▶ _Try it_
Provide the data again in its entirety, exactly as given.

▶ _Recorded information_
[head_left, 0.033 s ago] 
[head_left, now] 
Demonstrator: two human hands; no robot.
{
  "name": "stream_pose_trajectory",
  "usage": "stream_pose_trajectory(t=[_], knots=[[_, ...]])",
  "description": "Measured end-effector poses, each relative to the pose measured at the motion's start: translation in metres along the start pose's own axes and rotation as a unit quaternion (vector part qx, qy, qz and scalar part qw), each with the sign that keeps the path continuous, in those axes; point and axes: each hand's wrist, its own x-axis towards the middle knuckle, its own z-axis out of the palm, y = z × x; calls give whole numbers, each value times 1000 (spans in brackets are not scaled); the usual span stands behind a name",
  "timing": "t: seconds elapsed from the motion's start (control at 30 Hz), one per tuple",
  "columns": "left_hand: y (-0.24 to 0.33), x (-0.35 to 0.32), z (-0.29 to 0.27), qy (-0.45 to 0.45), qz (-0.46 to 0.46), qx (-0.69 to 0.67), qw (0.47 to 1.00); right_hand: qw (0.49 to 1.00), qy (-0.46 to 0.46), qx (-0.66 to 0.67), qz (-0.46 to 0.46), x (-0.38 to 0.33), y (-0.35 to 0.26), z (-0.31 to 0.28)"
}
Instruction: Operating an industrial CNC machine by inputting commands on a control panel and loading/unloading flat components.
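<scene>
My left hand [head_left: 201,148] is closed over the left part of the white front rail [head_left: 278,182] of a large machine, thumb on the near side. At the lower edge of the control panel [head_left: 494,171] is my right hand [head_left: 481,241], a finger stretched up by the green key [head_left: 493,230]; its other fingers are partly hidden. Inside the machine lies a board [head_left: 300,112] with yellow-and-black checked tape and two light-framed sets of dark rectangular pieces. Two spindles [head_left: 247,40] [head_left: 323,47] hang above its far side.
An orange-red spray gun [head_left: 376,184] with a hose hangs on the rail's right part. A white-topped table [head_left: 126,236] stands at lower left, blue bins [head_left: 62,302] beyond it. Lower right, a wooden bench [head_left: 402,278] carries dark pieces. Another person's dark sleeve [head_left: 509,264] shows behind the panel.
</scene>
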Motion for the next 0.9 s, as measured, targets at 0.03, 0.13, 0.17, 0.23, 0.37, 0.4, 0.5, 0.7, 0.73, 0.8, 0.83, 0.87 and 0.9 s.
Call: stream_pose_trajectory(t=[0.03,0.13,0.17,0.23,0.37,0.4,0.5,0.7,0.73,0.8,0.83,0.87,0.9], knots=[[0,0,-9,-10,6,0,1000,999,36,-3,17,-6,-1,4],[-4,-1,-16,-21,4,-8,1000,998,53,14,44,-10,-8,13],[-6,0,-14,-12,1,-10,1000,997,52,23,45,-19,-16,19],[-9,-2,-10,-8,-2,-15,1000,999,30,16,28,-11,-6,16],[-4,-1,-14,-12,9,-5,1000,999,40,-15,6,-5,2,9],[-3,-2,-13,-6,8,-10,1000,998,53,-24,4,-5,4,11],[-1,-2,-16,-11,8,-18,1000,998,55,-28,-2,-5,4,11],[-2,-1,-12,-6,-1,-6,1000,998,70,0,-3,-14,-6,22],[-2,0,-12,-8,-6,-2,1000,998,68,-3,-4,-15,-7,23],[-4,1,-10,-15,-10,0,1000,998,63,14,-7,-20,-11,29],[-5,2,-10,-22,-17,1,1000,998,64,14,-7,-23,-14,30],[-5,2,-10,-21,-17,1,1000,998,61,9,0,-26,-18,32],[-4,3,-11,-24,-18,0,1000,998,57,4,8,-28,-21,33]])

▶ _Result below_
[head_left, 0.033 s ago] 
[head_left, now] 
Demonstrator: two human hands; no robot.
{
  "name": "stream_pose_trajectory",
  "usage": "stream_pose_trajectory(t=[_], knots=[[_, ...]])",
  "description": "Measured end-effector poses, each relative to the pose measured at the motion's start: translation in metres along the start pose's own axes and rotation as a unit quaternion (vector part qx, qy, qz and scalar part qw), each with the sign that keeps the path continuous, in those axes; point and axes: each hand's wrist, its own x-axis towards the middle knuckle, its own z-axis out of the palm, y = z × x; calls give whole numbers, each value times 1000 (spans in brackets are not scaled); the usual span stands behind a name",
  "timing": "t: seconds elapsed from the motion's start (control at 30 Hz), one per tuple",
  "columns": "left_hand: y (-0.24 to 0.33), x (-0.35 to 0.32), z (-0.29 to 0.27), qy (-0.45 to 0.45), qz (-0.46 to 0.46), qx (-0.69 to 0.67), qw (0.47 to 1.00); right_hand: qw (0.49 to 1.00), qy (-0.46 to 0.46), qx (-0.66 to 0.67), qz (-0.46 to 0.46), x (-0.38 to 0.33), y (-0.35 to 0.26), z (-0.31 to 0.28)"
}
Instruction: Operating an industrial CNC machine by inputting commands on a control panel and loading/unloading flat components.
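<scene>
My left hand [head_left: 201,148] is closed over the left part of the white front rail [head_left: 278,182] of a large machine, thumb on the near side. At the lower edge of the control panel [head_left: 494,171] is my right hand [head_left: 481,241], a finger stretched up by the green key [head_left: 493,230]; its other fingers are partly hidden. Inside the machine lies a board [head_left: 300,112] with yellow-and-black checked tape and two light-framed sets of dark rectangular pieces. Two spindles [head_left: 247,40] [head_left: 323,47] hang above its far side.
An orange-red spray gun [head_left: 376,184] with a hose hangs on the rail's right part. A white-topped table [head_left: 126,236] stands at lower left, blue bins [head_left: 62,302] beyond it. Lower right, a wooden bench [head_left: 402,278] carries dark pieces. Another person's dark sleeve [head_left: 509,264] shows behind the panel.
</scene>
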Motion for the next 0.9 s, as measured, targets at 0.03, 0.13, 0.17, 0.23, 0.37, 0.4, 0.5, 0.7, 0.73, 0.8, 0.83, 0.87 and 0.9 s.
Call: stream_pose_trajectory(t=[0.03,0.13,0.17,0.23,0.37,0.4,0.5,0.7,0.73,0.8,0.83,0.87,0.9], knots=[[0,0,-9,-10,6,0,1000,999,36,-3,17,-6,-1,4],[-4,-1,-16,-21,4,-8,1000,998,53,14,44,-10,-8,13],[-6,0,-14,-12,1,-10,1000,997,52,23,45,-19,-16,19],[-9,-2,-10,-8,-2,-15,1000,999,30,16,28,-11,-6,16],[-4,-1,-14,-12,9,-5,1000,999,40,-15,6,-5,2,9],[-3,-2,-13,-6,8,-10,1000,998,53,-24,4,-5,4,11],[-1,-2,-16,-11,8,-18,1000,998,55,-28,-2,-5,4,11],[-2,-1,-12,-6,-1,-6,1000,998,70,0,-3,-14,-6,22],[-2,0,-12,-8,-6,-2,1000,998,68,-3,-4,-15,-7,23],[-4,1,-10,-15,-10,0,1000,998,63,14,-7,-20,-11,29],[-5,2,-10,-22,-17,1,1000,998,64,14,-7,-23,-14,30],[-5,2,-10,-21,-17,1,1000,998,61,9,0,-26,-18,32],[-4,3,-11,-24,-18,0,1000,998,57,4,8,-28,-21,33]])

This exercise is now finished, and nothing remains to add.